··· DATA SHOWN

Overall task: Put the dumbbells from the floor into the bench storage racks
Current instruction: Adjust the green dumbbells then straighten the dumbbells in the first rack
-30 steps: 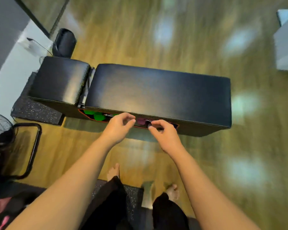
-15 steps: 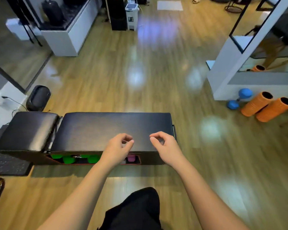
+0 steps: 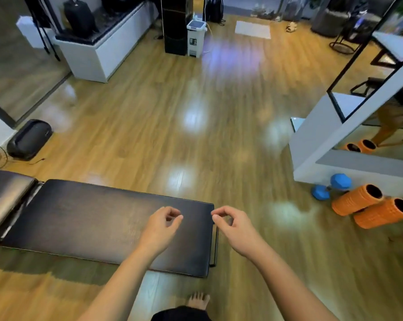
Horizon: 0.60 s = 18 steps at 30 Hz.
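Hands are hovering empty over the black bench (image 3: 98, 223); the left hand (image 3: 160, 228) is hanging above the bench's right end, fingers loosely curled and holding nothing; the right hand (image 3: 236, 228) is floating just past that end, likewise loosely curled and empty; a blue dumbbell (image 3: 331, 187) is lying on the wooden floor (image 3: 196, 126) well right of the bench, touching two orange foam rollers (image 3: 372, 207).

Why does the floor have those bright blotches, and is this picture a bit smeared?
In the head view, the blotches are ceiling lights glaring off the glossy wooden floor, with a purplish patch further back; the whole frame is slightly soft, as if from motion, though the hands, left hand and right hand, read clearly; the wide lens bends the bench edges; the blue dumbbell stays recognisable.
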Each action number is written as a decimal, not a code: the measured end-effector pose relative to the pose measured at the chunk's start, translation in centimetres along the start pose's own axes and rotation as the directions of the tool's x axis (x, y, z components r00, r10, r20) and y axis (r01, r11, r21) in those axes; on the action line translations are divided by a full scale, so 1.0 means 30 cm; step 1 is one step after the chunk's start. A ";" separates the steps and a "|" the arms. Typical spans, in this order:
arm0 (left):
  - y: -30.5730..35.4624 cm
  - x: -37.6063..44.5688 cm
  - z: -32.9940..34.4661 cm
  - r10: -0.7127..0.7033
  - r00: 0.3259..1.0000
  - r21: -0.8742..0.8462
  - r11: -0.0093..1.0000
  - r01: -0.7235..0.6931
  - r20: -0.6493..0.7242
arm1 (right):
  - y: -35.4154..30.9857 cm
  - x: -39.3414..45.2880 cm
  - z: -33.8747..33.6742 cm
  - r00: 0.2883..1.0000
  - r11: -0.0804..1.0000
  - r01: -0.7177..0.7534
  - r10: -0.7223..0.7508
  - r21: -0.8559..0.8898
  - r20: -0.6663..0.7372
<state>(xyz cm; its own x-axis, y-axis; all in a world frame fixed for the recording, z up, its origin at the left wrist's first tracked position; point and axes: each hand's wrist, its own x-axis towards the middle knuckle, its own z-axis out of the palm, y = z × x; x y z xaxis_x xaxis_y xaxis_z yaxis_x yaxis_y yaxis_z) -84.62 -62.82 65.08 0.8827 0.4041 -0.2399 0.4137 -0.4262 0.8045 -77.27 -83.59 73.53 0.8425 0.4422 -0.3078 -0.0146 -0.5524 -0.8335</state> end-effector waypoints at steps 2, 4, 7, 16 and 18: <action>0.059 0.074 0.027 -0.031 0.999 0.007 0.999 0.031 -0.025 | 0.009 0.095 -0.076 1.000 1.000 0.018 -0.018 -0.025 0.005; 0.110 0.142 0.058 -0.055 0.995 0.008 0.998 0.056 -0.078 | 0.016 0.180 -0.141 0.999 1.000 0.025 -0.025 -0.012 0.022; 0.187 0.258 0.126 -0.074 0.989 0.017 0.997 0.077 -0.131 | 0.047 0.313 -0.236 0.995 0.998 0.054 -0.052 -0.018 0.080; 0.414 0.538 0.409 -0.257 0.919 -0.065 0.966 0.249 -0.299 | 0.182 0.739 -0.607 0.944 0.987 0.125 -0.085 -0.106 0.320; 0.483 0.569 0.450 -0.304 0.889 -0.102 0.953 0.287 -0.343 | 0.158 0.831 -0.707 0.915 0.981 0.159 -0.103 -0.115 0.391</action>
<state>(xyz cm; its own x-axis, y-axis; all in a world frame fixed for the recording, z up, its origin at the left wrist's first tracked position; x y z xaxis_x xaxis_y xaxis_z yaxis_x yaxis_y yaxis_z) -60.54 -73.02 65.31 0.5820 0.7665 -0.2715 0.6246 -0.2076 0.7529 -44.91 -90.17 71.63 0.5618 0.7374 -0.3750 0.1818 -0.5523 -0.8136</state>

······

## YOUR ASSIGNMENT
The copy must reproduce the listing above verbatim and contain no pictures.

## RESPONSE FOR THIS EXERCISE
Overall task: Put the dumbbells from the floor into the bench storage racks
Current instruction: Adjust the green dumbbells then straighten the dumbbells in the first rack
-30 steps: 
-15 steps: 
+0 steps: 
Horizon: 0.60 s = 18 steps at 30 Hz.
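Hands are hovering empty over the black bench (image 3: 98, 223); the left hand (image 3: 160, 228) is hanging above the bench's right end, fingers loosely curled and holding nothing; the right hand (image 3: 236, 228) is floating just past that end, likewise loosely curled and empty; a blue dumbbell (image 3: 331, 187) is lying on the wooden floor (image 3: 196, 126) well right of the bench, touching two orange foam rollers (image 3: 372, 207).

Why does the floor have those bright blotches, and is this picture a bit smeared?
In the head view, the blotches are ceiling lights glaring off the glossy wooden floor, with a purplish patch further back; the whole frame is slightly soft, as if from motion, though the hands, left hand and right hand, read clearly; the wide lens bends the bench edges; the blue dumbbell stays recognisable.
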Each action number is written as a decimal, not a code: the measured end-effector pose relative to the pose measured at the chunk's start, translation in centimetres along the start pose's own axes and rotation as the directions of the tool's x axis (x, y, z components r00, r10, r20) and y axis (r01, r11, r21) in those axes; on the action line translations are divided by a full scale, so 1.0 means 30 cm; step 1 is one step after the chunk's start. A ";" separates the steps and a "|" the arms. Typical spans, in this order:
arm0 (left):
  - y: -30.5730..35.4624 cm
  - x: -37.6063..44.5688 cm
  - z: -32.9940..34.4661 cm
  - r10: -0.7127..0.7033
  - r00: 0.3259..1.0000
  - r21: -0.8742..0.8462
  - r11: -0.0093..1.0000
  - r01: -0.7235..0.6931
  - r20: -0.6493..0.7242
arm1 (right):
  - y: -35.4154..30.9857 cm
  - x: -39.3414..45.2880 cm
  - z: -33.8747..33.6742 cm
  - r00: 0.2883..1.0000
  - r11: -0.0804..1.0000
  - r01: -0.7177..0.7534
  - r10: -0.7223..0.7508
  - r21: -0.8559..0.8898
  - r20: -0.6663..0.7372
<state>(xyz cm; its own x-axis, y-axis; all in a world frame fixed for the recording, z up, its origin at the left wrist's first tracked position; point and axes: each hand's wrist, its own x-axis towards the middle knuckle, its own z-axis out of the palm, y = z × x; x y z xaxis_x xaxis_y xaxis_z yaxis_x yaxis_y yaxis_z) -84.62 -62.82 65.08 0.8827 0.4041 -0.2399 0.4137 -0.4262 0.8045 -77.27 -83.59 73.53 0.8425 0.4422 -0.3078 -0.0146 -0.5524 -0.8335</state> end-effector waypoints at steps 2, 4, 7, 16 and 18: <action>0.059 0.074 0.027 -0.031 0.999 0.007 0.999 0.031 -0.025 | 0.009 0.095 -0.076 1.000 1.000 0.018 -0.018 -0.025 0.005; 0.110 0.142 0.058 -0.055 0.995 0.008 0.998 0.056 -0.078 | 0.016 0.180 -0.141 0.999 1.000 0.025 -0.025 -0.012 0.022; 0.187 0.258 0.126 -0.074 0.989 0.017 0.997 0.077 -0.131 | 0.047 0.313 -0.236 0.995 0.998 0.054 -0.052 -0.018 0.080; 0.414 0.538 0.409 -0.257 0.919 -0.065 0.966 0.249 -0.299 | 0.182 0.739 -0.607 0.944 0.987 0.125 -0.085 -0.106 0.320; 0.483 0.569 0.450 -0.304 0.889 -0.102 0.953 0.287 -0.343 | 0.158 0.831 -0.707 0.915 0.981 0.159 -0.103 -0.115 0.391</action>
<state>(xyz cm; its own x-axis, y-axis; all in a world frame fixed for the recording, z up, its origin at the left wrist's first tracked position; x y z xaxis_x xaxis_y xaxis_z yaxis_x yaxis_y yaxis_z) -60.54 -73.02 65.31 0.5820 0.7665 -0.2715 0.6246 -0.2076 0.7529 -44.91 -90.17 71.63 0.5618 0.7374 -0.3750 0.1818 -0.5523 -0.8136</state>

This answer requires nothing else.